## Instructions to follow
Examine the records below. Report how many of their lines contain the word "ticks", with no other content.

## Extracted information
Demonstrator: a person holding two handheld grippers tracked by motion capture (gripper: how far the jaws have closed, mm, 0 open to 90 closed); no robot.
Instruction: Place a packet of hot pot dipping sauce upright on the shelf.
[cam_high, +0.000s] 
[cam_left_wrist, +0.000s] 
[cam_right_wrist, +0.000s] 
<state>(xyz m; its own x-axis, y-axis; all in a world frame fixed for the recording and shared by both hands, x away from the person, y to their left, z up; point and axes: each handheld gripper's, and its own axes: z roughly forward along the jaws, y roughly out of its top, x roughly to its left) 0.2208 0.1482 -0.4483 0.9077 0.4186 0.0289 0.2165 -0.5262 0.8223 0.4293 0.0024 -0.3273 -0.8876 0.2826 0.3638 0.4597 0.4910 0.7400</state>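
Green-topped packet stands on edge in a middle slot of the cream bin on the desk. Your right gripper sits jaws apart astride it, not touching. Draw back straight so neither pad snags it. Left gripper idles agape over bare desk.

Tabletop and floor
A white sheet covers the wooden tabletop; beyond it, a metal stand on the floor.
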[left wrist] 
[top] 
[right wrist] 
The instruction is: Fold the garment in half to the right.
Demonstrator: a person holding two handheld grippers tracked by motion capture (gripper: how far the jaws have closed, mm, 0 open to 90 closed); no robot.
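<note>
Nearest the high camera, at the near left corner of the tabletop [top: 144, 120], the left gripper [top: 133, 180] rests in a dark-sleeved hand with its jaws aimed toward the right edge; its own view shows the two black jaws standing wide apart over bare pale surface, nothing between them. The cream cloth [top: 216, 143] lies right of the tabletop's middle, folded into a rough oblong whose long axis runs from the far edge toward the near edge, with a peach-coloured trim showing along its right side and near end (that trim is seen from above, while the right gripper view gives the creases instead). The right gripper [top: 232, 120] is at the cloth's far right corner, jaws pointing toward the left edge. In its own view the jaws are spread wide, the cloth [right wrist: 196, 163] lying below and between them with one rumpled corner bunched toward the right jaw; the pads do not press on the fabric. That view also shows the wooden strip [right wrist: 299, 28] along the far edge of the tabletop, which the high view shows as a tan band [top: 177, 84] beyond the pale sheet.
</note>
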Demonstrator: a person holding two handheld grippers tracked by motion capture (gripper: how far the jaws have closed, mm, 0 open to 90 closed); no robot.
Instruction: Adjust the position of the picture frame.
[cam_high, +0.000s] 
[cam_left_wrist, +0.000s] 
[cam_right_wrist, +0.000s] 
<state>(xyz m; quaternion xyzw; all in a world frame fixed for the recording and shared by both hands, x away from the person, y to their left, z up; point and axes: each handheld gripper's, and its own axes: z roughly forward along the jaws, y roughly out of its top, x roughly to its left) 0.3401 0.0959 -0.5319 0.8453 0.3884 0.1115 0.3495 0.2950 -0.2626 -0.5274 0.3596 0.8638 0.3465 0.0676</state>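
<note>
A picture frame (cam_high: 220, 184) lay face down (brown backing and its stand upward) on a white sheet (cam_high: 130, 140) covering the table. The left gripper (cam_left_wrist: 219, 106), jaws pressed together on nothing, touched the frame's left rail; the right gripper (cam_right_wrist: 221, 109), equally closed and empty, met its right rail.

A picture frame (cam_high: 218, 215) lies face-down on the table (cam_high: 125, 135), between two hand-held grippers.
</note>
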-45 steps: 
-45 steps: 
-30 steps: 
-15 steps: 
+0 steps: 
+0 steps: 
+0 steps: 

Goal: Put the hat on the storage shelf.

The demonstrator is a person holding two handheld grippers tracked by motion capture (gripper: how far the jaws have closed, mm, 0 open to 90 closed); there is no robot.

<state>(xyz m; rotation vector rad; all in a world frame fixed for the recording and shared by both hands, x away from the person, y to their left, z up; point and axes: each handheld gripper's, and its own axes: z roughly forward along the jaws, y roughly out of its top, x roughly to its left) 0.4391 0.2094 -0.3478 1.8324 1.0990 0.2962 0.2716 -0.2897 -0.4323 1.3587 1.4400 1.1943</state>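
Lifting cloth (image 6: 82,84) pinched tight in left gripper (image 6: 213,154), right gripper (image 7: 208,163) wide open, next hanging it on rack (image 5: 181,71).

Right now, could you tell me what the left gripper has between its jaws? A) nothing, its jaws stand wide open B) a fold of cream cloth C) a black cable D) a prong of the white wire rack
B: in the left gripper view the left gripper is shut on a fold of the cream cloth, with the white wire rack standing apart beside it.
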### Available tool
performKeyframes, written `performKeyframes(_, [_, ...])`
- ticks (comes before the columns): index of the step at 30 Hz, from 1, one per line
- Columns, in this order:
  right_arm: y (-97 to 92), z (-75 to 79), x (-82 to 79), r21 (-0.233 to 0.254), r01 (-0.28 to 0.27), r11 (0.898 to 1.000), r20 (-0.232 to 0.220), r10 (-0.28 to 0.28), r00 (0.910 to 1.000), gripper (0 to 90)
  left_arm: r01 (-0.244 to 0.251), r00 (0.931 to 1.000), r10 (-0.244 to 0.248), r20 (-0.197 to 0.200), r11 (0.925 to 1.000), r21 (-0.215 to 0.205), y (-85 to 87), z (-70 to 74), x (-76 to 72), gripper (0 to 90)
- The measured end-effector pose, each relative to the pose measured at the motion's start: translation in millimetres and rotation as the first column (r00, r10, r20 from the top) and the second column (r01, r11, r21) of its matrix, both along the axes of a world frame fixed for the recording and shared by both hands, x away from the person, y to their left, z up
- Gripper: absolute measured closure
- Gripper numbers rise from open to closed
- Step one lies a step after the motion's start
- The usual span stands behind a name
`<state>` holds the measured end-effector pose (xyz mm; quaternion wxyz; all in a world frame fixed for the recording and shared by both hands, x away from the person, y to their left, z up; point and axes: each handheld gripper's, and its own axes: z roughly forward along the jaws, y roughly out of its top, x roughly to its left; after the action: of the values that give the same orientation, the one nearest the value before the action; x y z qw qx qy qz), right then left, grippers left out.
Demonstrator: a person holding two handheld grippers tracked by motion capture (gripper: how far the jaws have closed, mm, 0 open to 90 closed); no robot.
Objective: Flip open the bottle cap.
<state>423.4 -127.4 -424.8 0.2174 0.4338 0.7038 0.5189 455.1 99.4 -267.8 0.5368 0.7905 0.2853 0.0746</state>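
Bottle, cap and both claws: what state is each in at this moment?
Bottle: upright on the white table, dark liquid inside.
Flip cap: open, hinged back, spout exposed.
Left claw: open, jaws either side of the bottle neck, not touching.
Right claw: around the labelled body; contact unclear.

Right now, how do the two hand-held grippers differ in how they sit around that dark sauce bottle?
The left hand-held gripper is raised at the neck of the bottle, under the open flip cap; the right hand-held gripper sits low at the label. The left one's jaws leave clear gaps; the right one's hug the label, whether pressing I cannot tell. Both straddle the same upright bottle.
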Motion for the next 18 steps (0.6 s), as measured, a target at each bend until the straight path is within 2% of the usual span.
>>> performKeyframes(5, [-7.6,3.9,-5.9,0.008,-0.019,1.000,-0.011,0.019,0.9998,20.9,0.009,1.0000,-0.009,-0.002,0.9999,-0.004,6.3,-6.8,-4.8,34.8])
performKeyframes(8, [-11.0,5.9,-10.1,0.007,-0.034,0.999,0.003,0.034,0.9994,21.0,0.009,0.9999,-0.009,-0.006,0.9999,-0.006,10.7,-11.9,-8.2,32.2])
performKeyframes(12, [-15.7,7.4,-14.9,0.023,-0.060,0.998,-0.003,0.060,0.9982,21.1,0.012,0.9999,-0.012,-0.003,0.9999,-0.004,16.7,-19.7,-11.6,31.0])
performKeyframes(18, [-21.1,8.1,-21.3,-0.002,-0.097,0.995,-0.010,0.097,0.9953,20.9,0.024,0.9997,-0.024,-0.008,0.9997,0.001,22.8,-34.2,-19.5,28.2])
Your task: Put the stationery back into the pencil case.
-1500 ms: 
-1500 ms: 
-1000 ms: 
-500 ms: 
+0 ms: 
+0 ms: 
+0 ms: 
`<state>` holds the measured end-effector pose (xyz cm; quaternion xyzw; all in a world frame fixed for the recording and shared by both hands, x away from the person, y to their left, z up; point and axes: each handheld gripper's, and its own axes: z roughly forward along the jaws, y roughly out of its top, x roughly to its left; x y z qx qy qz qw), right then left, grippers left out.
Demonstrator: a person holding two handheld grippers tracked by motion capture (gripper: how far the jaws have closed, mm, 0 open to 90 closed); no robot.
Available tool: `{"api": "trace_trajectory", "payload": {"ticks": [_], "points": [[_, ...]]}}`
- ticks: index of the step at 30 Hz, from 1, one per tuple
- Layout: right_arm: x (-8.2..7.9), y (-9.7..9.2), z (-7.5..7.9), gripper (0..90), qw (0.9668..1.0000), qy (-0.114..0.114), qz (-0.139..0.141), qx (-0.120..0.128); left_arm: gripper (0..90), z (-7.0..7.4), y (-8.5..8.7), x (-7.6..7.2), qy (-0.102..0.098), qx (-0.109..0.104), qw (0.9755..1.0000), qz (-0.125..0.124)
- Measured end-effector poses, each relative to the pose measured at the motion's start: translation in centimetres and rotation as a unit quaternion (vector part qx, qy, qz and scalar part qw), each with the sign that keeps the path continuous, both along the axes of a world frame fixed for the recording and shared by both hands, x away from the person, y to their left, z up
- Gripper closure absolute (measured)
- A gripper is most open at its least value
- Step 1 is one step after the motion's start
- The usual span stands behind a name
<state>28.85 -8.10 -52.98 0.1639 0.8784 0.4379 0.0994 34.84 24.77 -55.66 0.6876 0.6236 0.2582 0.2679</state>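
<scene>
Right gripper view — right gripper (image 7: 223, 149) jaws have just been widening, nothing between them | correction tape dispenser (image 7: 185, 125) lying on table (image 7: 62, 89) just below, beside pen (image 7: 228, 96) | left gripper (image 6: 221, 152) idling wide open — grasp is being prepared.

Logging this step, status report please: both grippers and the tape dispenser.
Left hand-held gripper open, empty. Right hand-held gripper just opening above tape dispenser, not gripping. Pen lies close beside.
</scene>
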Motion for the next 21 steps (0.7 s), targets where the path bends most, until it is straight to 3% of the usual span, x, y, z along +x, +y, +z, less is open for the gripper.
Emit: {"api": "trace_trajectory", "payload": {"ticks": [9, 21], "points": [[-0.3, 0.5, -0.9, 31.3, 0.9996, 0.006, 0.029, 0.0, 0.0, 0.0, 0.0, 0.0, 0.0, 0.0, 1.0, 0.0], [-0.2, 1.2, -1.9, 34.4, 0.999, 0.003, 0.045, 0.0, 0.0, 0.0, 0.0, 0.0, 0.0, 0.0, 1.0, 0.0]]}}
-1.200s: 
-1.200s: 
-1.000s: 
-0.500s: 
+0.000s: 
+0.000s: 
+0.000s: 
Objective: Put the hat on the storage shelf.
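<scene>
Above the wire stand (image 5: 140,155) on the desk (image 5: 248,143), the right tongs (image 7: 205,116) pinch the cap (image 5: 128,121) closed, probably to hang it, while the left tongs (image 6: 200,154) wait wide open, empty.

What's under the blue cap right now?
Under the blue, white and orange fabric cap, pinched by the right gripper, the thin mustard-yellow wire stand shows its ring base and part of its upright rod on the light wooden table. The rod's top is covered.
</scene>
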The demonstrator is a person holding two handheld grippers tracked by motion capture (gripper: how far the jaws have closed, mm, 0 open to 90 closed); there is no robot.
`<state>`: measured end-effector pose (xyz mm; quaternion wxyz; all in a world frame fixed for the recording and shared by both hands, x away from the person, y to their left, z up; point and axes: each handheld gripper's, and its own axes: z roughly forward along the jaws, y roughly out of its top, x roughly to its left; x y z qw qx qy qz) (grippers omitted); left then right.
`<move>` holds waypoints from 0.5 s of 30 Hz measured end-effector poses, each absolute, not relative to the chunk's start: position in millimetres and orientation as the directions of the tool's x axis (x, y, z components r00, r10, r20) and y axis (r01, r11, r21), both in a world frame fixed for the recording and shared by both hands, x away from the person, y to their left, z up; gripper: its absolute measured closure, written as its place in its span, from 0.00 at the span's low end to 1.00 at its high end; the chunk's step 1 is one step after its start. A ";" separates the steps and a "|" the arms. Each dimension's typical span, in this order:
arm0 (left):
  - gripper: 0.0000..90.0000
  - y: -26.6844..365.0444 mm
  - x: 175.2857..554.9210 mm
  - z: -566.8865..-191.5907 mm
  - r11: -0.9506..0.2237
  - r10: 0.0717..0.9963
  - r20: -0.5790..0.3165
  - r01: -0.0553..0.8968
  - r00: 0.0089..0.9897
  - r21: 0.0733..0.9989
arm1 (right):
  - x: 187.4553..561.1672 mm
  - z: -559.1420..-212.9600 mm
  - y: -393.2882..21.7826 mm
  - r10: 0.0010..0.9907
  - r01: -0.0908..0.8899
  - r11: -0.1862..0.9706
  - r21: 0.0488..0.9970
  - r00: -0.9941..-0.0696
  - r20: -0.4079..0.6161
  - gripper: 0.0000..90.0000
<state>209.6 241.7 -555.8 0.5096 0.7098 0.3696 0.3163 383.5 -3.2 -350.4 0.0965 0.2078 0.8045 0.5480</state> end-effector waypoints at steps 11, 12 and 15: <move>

## Expected output
4